My web server is (include version): nginx/1.18.0 (Ubuntu)
The operating system my web server runs on is (include version): Ubuntu 22.04.2 LTS
My hosting provider, if applicable, is: hosted on personal machine
I can login to a root shell on my machine (yes or no, or I don't know): yes
I'm using a control panel to manage my site (no, or provide the name and version of the control panel): Site is gitlab-ce server
The version of my client is (e.g. output of certbot --version or certbot-auto --version if you're using Certbot): certbot 2.6.0
Hello, Here is the sites-enabled/defaults file:
cat /etc/nginx/sites-enabled/default
##
# You should look at the following URL's in order to grasp a solid understanding
# of Nginx configuration files in order to fully unleash the power of Nginx.

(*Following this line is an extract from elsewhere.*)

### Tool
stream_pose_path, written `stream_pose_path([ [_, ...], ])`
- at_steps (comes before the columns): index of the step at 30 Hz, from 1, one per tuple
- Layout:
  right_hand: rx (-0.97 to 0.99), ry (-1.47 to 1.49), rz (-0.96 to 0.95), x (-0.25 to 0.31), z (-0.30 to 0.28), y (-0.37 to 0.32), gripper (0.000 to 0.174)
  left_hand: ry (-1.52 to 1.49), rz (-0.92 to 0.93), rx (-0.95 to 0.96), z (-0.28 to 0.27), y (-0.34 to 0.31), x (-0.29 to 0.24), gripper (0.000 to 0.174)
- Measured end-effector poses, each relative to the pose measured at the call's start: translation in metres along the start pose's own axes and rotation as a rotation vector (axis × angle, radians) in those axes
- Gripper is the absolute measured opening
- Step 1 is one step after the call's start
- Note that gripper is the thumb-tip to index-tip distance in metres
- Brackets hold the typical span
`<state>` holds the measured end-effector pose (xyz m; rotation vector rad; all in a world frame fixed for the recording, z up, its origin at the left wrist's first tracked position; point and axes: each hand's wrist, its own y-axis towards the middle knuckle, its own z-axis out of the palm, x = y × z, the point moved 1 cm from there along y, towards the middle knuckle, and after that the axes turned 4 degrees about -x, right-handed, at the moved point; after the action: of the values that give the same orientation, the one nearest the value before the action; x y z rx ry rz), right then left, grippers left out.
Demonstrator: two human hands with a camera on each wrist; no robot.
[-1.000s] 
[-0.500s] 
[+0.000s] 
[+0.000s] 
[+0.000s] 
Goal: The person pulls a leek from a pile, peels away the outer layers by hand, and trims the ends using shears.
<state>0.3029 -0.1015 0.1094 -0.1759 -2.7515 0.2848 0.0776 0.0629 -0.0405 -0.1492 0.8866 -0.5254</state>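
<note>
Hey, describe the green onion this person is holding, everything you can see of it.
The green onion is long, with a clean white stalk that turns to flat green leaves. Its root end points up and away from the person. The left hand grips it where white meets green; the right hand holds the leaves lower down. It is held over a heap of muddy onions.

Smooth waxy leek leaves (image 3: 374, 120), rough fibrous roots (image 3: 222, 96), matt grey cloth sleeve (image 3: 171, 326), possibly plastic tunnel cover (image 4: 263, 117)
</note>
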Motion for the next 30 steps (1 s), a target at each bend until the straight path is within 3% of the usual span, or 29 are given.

# https://www.nginx.com/resources/wiki/start/
# https://www.nginx.com/resources/wiki/start/topics/tutorials/config_pitfalls/
# https://wiki.debian.org/Nginx/DirectoryStructure
#
# In most cases, administrators will remove this file from sites-enabled/ and
# leave it as reference inside of sites-available where it will continue to be
# updated by the nginx packaging team.
#
# This file will automatically load configuration files provided by other
# applications, such as Drupal or Wordpress. These applications will be made
# available underneath a path with that package name, such as /drupal8.
#
# Please see /usr/share/doc/nginx-doc/examples/ for more detailed examples.
##
# Default server configuration
#
server {
listen 80 default_server;
listen [::]:80 default_server;
# SSL configuration
#
# listen 443 ssl default_server;
# listen [::]:443 ssl default_server;
#
# Note: You should disable gzip for SSL traffic.
# See: https://bugs.debian.org/773332
#
# Read up on ssl_ciphers to ensure a secure configuration.
# See: https://bugs.debian.org/765782
#
# Self signed certs generated by the ssl-cert package
# Don't use them in a production server!
#
# include snippets/snakeoil.conf;
root /var/www/html;
# Add index.php to the list if you are using PHP
index index.html index.htm index.nginx-debian.html;
server_name _;
location / {
# First attempt to serve request as file, then
# as directory, then fall back to displaying a 404.
try_files $uri $uri/ =404;
}
# pass PHP scripts to FastCGI server
#
#location ~ \.php$ {
# include snippets/fastcgi-php.conf;
#
# # With php-fpm (or other unix sockets):
# fastcgi_pass unix:/run/php/php7.4-fpm.sock;
# # With php-cgi (or other tcp sockets):
# fastcgi_pass 127.0.0.1:9000;
#}
# deny access to .htaccess files, if Apache's document root
# concurs with nginx's one
#
#location ~ /\.ht {
# deny all;
#}
}
# Virtual Host configuration for example.com
#
# You can move that to a different file under sites-available/ and symlink that
# to sites-enabled/ to enable it.
#
#server {
# listen 80;
# listen [::]:80;
#
# server_name example.com;
#
# root /var/www/example.com;
# index index.html;
#
# location / {
# try_files $uri $uri/ =404;
# }
#}
You are absolutely right. The problem is not caused by letsencrypt/cerbot but by gitlab-ce which runs its own version of nginx. During configuration or upgrade it supposed to shutdown nginx update the files and then restart nginx. It fails to shut it down and it attempts to restart and this causes the failure.
The shutdown/restart is invoked during upgrades causing upgrades to fail with that error message. Attempting to renew the certificate using certbot also failed because nginx started by gitlab keeps running.
The workaround is to manually kill nginx before an upgrade.